(PROBLEM TO SOLVE) Check each line of the material below for "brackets" and copy those where it appears.

+++ RECORDED INFORMATION +++

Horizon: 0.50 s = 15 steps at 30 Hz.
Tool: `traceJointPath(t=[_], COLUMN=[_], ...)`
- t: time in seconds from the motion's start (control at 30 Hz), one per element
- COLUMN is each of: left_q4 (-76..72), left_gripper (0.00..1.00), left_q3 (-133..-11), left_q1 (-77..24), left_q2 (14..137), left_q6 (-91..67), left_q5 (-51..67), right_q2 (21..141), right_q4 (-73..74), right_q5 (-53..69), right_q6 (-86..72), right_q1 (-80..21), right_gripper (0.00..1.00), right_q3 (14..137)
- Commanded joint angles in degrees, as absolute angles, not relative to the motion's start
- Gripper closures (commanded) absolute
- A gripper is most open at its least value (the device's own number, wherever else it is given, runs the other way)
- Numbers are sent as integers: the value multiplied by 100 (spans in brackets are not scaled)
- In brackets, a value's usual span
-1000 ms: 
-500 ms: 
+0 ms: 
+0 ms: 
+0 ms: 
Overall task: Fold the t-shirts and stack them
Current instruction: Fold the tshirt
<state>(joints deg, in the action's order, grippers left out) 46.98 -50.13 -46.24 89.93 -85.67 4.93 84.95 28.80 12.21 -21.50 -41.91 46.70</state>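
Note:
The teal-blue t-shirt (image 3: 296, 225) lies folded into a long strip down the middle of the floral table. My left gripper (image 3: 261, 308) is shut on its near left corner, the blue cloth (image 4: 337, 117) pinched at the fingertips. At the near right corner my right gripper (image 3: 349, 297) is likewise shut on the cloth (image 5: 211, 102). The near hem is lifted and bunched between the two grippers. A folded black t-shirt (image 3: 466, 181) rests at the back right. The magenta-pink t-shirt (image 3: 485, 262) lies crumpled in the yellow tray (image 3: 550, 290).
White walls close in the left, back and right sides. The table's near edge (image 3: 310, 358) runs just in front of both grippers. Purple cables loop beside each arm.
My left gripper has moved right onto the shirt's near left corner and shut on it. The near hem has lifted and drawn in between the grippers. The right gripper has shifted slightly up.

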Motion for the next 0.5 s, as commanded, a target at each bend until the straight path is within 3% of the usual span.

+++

(TASK RESULT)
- Numbers are sent as integers: the value multiplied by 100 (spans in brackets are not scaled)
- In brackets, a value's usual span

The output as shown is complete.